#### PROVIDED ENTRIES
-.-.-

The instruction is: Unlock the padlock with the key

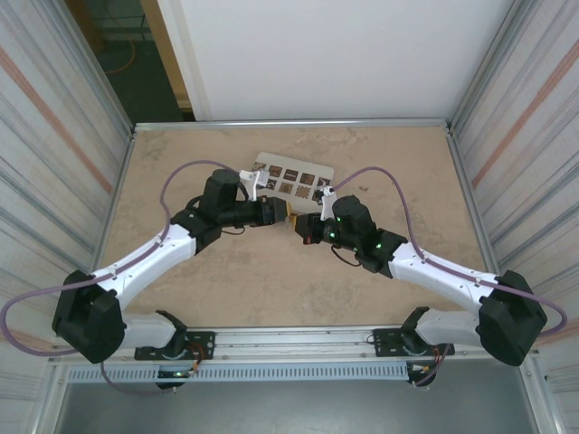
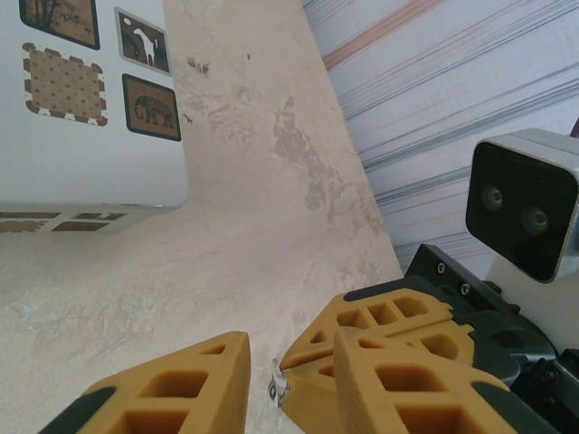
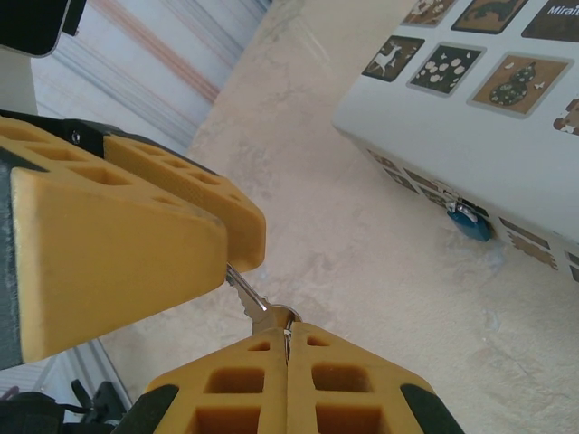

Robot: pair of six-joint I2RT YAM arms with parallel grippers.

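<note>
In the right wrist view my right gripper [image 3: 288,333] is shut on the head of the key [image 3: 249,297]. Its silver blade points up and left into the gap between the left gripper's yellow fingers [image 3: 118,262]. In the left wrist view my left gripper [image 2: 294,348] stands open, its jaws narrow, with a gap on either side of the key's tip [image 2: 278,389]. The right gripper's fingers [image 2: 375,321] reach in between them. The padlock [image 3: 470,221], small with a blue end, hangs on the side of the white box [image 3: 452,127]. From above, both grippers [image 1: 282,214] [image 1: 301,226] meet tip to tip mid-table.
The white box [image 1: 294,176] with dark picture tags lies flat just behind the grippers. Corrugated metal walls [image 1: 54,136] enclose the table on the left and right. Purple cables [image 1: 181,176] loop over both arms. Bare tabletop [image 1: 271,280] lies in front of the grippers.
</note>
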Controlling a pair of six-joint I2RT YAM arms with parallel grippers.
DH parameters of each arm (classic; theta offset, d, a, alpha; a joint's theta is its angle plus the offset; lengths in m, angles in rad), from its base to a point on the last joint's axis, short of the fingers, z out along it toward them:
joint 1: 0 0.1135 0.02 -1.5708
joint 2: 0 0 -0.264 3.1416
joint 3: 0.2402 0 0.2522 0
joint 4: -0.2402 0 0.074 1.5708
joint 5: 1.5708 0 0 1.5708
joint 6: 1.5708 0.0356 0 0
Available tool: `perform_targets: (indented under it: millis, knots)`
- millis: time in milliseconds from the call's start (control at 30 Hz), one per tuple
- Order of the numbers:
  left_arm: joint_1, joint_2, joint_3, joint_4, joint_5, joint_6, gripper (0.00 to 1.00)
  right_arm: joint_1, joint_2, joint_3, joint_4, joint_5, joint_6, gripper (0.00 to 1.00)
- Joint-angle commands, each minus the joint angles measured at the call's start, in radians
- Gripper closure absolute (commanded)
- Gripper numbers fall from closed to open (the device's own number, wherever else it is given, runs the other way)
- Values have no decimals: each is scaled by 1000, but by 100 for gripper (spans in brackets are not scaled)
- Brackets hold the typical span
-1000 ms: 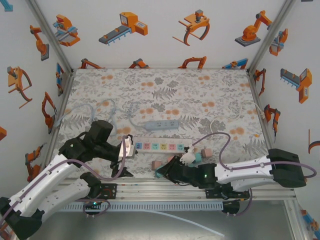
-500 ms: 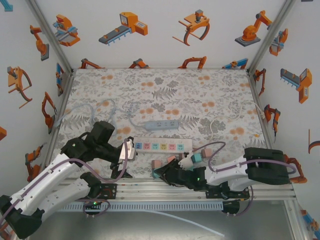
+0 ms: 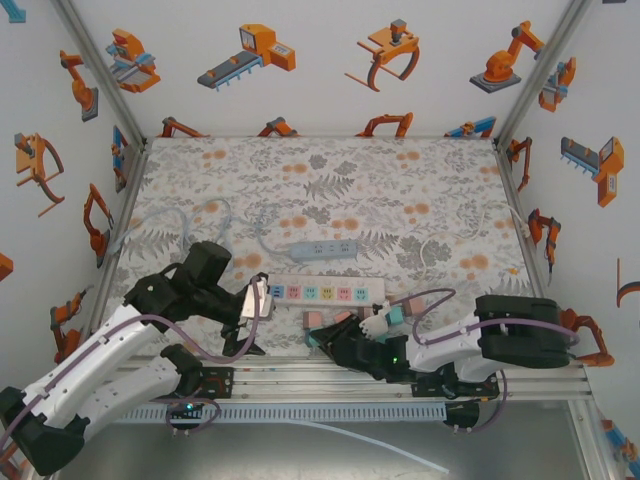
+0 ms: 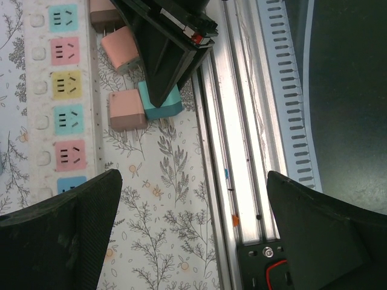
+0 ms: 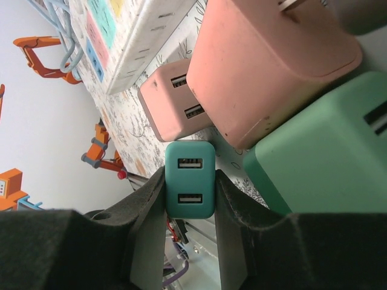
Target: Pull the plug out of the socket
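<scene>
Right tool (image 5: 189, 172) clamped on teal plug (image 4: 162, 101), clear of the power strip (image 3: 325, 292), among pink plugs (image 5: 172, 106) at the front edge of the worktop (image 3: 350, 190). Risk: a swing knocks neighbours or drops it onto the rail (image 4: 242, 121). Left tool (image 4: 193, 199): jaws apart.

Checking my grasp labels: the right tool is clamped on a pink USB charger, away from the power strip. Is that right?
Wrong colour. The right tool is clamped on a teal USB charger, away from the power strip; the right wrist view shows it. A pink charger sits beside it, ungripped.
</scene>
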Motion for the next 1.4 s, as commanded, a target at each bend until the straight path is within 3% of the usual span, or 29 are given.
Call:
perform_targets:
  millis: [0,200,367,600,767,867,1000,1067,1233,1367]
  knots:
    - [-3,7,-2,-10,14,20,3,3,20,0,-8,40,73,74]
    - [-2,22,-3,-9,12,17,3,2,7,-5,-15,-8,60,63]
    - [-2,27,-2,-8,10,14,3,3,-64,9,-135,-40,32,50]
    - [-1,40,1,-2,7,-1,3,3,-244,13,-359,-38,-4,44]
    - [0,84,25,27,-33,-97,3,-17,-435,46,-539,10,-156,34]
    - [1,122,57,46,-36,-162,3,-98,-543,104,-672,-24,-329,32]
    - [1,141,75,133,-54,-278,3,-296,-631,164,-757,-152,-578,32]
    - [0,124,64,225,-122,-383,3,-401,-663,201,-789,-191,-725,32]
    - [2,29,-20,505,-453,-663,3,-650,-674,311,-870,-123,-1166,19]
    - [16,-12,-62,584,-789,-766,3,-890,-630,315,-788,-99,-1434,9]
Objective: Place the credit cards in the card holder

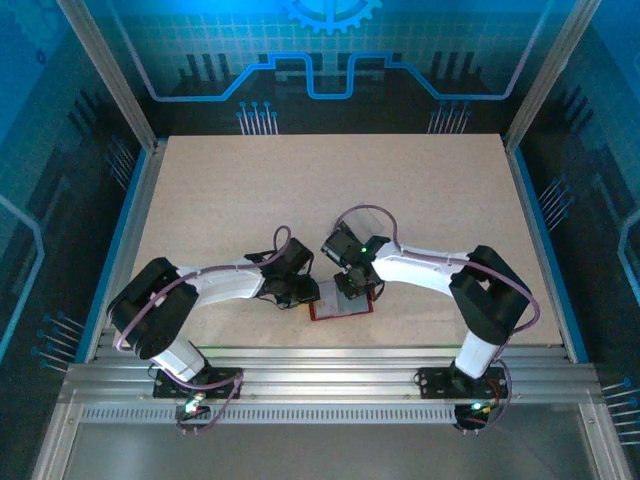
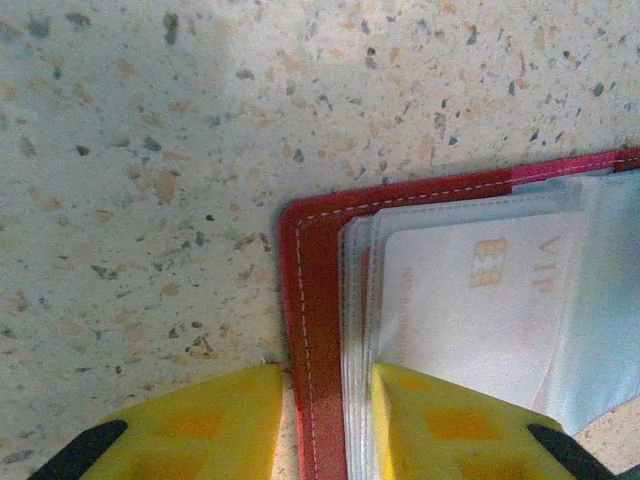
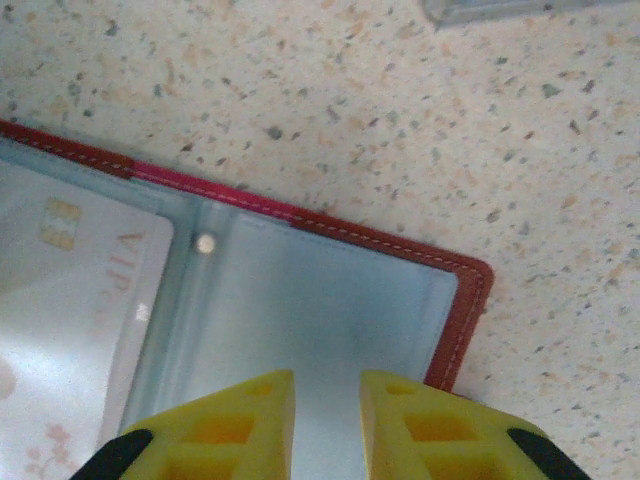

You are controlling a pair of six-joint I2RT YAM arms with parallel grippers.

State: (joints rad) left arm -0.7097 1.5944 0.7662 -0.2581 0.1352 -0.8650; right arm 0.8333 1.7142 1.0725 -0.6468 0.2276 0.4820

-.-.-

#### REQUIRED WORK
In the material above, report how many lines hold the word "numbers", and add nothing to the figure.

#### YOUR SOLUTION
2